──────── INPUT

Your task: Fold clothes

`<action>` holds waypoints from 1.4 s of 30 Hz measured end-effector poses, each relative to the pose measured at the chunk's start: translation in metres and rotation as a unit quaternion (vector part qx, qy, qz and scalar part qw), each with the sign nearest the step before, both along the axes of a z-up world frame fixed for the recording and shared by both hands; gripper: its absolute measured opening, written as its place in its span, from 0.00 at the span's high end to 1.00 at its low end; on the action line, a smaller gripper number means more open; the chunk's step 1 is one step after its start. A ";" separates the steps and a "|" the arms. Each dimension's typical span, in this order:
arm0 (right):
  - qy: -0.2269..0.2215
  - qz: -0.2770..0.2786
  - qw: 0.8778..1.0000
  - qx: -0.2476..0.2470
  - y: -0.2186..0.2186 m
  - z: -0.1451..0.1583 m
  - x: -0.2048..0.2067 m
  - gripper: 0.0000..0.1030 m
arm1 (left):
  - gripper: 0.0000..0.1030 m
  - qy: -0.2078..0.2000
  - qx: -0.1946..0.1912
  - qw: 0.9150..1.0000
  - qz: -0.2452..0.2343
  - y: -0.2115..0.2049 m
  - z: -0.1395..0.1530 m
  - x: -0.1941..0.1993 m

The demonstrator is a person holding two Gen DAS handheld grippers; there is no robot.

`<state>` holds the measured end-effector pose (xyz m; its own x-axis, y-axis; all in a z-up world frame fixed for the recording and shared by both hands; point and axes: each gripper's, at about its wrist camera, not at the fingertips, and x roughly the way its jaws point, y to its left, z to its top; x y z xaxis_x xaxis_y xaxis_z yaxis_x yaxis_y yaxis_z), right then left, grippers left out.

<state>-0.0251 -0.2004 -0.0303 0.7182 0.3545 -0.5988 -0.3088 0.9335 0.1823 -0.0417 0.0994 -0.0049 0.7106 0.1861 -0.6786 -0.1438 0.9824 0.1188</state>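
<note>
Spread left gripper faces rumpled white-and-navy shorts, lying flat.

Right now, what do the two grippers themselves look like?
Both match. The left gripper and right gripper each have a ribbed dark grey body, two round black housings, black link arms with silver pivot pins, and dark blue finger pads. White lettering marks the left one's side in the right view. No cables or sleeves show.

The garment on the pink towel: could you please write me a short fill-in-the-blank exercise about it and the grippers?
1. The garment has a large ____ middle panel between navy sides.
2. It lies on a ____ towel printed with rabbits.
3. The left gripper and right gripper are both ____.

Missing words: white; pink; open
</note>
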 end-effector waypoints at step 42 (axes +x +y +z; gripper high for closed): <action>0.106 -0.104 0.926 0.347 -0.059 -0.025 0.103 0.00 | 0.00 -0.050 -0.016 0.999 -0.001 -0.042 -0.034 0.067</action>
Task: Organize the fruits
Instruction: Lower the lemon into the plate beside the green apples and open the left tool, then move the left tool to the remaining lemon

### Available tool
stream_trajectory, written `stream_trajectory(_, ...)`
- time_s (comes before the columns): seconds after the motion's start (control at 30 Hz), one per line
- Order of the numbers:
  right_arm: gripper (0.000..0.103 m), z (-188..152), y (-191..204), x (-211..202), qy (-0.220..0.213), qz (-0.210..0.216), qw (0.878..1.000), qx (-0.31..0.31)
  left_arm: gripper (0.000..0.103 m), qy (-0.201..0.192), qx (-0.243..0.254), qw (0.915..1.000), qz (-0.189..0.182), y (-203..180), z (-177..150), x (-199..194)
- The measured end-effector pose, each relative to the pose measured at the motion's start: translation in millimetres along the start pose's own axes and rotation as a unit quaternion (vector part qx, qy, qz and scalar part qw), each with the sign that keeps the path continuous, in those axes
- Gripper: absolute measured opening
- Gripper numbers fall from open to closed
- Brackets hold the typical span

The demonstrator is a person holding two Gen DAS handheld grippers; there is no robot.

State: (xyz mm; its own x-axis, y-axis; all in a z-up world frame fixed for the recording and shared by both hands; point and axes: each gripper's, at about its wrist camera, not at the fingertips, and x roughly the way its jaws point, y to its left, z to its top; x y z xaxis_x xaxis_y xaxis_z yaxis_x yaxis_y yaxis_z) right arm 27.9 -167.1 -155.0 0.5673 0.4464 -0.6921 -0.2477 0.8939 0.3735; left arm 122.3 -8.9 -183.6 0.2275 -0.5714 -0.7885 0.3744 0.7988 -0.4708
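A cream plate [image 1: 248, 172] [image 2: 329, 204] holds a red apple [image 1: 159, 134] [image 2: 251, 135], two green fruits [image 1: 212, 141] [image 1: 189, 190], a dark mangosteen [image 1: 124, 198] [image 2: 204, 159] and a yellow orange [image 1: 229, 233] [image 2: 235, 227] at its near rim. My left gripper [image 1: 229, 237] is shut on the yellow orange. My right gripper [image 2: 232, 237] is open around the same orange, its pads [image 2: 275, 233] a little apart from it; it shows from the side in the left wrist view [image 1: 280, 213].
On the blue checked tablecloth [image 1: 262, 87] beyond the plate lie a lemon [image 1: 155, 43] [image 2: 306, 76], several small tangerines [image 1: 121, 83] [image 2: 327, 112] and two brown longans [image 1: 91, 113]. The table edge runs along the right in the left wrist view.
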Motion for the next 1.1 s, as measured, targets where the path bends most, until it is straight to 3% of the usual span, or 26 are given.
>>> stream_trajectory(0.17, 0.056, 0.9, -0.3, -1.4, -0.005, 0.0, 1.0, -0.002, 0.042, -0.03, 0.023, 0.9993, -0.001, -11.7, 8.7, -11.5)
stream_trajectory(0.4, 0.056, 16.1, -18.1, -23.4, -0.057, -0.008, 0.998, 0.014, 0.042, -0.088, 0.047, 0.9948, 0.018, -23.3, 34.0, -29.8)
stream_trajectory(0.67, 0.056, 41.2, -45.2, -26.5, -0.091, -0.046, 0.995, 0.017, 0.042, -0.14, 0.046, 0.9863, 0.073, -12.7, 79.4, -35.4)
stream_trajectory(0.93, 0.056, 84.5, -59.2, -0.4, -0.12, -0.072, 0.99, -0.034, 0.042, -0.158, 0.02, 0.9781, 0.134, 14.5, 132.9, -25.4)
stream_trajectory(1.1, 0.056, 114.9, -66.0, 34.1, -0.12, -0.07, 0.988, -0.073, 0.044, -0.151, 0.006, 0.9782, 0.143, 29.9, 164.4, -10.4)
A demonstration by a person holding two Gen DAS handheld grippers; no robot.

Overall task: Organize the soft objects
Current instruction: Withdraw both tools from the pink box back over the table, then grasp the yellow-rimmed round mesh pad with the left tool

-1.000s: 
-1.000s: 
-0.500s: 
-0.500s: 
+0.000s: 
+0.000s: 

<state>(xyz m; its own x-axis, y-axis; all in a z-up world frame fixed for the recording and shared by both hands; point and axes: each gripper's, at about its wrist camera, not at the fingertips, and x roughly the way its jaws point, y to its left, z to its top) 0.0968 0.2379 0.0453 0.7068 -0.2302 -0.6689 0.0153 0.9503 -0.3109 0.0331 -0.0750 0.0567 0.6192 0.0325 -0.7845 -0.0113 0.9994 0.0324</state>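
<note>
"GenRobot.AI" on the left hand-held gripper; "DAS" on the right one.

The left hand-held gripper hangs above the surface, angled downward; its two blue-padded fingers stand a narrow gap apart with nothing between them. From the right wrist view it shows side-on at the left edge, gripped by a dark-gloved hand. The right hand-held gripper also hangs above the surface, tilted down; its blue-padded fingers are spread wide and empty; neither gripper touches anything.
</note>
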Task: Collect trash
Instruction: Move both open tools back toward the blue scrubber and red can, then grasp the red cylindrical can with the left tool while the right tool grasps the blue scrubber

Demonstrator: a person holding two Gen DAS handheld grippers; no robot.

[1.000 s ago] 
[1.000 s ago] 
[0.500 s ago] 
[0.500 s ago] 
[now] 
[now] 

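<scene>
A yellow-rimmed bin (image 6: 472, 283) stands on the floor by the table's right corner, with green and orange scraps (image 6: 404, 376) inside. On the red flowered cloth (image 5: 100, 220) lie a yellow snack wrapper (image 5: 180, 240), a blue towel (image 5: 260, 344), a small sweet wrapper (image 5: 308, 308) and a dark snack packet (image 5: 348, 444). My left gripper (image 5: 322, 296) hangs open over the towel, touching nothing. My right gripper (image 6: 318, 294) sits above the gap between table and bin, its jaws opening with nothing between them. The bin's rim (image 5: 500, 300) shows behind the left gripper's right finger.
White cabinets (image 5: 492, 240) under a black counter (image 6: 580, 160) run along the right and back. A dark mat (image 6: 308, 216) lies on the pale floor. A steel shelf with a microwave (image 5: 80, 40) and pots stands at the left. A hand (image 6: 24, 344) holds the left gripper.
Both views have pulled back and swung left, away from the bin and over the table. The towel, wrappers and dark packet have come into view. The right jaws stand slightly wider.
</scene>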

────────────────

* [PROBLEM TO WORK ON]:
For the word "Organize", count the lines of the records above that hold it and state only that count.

* [WRITTEN SOLUTION]:
2